Now read this sentence carefully. This is not a post about the terrible harms of makeup and how using makeup turns you into a supporter of patriarchy and oppression. No. There is nothing inherently wrong with colored pigments that you may spread in a rainbow of colors over your face however you please. What IS wrong is that the companies that sell you these products are actually selling you something much more than makeup. They’re selling you ideologies about what beauty is and what it looks like and who should be allowed to DEFINE it. This is a big deal, trust me. Because when someone else gets to define beautiful, odds are, you and many others, will never be it. Odds are also increased that those groups, individuals, etc that don’t fit into mainstream society, are all going to be carefully crafted out of these definitions of beauty.
Let’s also just pause and consider that this is also ALL aimed at women, advertised with women spokespersons, and yet there are men who enjoy makeup and beauty products as well. The complete silence from the major makeup industry on this subject is simply disappointing and exclusionary. It reinforces “Men are from Mars and women are from Venus!”. Gender norms? I think yes.
Slogans like “Maybe she’s born with it” (Maybelline) or “Enhancing Women’s Lives” (Mary Kay), imply that 1. She probably isn’t born with it so she needs help from Maybelline to look beautiful and 2. Her life isn’t that great without some serious help from Mary Kay.

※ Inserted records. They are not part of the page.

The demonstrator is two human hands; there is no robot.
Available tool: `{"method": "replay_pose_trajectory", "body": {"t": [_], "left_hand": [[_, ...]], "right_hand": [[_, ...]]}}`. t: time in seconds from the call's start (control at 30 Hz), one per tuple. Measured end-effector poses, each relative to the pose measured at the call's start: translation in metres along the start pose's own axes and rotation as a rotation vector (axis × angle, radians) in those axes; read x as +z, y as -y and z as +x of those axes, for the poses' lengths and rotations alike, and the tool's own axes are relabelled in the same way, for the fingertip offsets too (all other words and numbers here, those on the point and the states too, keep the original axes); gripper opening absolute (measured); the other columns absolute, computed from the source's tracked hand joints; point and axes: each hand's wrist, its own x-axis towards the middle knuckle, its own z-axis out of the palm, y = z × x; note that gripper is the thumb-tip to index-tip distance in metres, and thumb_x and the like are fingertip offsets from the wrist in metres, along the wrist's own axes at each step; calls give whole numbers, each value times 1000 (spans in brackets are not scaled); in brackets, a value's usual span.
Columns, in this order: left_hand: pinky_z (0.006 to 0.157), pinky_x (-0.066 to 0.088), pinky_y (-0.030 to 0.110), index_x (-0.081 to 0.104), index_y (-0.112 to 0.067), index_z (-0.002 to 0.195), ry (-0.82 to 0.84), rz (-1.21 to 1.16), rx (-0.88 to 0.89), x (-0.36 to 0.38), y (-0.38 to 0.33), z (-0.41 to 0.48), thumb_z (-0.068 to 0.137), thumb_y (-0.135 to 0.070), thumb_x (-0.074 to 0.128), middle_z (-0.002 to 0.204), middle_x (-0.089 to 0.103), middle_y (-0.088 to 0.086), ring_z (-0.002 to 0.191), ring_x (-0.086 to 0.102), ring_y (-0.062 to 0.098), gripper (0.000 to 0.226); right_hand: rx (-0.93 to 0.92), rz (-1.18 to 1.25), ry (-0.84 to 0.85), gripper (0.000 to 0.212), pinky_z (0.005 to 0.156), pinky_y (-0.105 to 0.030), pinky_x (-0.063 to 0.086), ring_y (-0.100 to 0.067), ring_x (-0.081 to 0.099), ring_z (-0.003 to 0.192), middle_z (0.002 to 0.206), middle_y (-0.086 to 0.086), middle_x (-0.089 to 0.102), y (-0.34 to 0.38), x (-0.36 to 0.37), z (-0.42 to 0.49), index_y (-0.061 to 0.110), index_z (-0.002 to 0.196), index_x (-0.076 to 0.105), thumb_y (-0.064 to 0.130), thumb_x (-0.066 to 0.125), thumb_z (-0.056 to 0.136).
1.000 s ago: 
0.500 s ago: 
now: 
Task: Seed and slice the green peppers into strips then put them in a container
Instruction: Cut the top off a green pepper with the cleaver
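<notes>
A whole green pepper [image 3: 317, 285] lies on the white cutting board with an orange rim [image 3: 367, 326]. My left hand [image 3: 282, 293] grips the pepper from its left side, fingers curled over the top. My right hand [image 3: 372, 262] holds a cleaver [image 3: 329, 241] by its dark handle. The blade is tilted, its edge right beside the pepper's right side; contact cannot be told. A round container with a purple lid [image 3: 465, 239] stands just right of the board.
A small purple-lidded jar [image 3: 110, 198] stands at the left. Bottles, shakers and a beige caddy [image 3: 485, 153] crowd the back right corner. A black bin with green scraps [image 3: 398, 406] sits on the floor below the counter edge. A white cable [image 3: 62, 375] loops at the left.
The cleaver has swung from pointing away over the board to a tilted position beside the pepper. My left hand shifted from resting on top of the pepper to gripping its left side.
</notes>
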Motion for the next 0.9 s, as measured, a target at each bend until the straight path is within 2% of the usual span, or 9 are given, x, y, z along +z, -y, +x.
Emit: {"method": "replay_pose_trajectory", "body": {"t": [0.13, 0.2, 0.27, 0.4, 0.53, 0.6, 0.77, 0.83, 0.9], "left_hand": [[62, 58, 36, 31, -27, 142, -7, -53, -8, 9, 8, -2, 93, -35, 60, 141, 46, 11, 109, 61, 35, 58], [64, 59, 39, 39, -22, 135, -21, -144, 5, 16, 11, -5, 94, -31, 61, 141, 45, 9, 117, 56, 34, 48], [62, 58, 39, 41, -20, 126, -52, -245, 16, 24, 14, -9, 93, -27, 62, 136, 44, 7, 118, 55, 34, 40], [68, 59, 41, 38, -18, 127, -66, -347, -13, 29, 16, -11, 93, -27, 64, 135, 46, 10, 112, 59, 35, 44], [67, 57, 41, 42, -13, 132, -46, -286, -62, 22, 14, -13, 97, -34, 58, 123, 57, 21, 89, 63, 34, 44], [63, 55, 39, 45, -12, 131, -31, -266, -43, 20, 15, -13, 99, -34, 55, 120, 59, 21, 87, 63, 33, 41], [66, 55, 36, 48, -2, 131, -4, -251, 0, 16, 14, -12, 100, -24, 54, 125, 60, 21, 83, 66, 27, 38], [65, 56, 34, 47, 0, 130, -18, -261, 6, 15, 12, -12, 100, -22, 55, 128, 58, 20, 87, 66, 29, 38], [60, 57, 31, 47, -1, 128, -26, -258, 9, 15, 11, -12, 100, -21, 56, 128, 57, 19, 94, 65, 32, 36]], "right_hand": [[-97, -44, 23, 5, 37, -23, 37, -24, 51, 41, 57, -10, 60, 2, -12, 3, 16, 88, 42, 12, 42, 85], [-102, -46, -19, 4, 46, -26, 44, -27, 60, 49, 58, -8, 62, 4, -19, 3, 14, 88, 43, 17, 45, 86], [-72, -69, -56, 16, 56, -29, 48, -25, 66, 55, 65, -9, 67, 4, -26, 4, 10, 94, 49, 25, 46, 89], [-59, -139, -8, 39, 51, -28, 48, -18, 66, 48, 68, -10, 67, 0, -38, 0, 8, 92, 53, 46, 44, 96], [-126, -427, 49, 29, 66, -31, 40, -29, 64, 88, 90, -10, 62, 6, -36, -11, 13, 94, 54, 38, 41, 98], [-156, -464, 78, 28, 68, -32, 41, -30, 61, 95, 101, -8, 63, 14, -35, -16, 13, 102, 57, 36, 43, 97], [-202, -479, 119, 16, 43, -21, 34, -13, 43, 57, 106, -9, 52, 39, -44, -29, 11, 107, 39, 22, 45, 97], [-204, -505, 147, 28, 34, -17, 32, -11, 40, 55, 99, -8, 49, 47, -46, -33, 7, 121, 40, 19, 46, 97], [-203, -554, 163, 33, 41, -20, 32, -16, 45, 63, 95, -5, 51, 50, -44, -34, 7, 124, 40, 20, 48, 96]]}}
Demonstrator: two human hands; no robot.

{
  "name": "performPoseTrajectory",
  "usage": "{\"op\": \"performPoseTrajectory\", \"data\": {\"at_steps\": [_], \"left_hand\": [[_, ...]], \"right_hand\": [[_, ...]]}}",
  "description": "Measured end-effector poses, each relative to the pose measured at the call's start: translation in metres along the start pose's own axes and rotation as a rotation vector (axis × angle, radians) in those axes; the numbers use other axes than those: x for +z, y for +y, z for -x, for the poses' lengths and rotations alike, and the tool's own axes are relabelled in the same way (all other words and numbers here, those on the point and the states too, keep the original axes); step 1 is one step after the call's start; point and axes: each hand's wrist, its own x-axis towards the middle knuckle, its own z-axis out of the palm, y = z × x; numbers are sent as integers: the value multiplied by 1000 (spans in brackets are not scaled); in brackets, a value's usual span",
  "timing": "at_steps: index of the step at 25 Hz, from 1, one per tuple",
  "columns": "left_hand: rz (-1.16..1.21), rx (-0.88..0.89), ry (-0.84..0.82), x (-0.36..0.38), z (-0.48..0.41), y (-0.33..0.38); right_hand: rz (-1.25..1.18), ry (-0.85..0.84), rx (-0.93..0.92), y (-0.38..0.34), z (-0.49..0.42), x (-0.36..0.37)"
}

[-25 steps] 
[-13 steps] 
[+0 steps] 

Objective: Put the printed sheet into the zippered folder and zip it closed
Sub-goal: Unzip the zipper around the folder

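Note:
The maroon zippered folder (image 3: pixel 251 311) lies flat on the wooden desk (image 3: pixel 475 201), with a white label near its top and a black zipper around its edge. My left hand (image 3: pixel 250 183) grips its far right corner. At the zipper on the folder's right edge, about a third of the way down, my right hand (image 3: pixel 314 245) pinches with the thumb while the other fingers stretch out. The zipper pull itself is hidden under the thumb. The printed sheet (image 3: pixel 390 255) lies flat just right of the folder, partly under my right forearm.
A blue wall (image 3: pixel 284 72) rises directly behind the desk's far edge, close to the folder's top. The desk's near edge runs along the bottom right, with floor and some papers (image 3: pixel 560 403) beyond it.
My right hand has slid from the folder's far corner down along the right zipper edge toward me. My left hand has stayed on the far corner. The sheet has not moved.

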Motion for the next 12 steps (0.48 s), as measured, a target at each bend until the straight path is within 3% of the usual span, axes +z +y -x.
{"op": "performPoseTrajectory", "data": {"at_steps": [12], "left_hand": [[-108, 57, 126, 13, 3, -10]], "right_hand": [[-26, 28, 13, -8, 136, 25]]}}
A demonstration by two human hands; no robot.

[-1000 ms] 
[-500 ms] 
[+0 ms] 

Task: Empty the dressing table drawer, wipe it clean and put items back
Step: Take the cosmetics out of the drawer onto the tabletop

Ridiculous.
The anti-aging campaign that occurs is likewise ridiculous. Since when is aging so bad? Why is it something that women have to hide? I thought that aging was, like, a natural process? Again, another walk down a makeup aisle or look online will reveal the enormous amount of effort that goes into spreading the message that aging is a terrible thing that must be hidden in order to be beautiful, at any cost. An even darker message is that there must be something terribly flawed with being older than twenty and not trying to hide it.
If you can stomach it, watch this video from L’Oreal by their anti-aging spokesperson Andie MacDowell.
Keep in mind that she can feel and say all these wonderful things about aging because the first thing that happens when she wakes up in the morning is she looks in the mirror and sees that her skin still looks young. No joke, she claims that “Having beautiful skin makes me feel that I’m worth it.” Well geeze, why have I been looking for inner self-fulfillment all this time? I feel so silly.
Normativity is waving hello from the makeup aisle, why don’t you just wave back?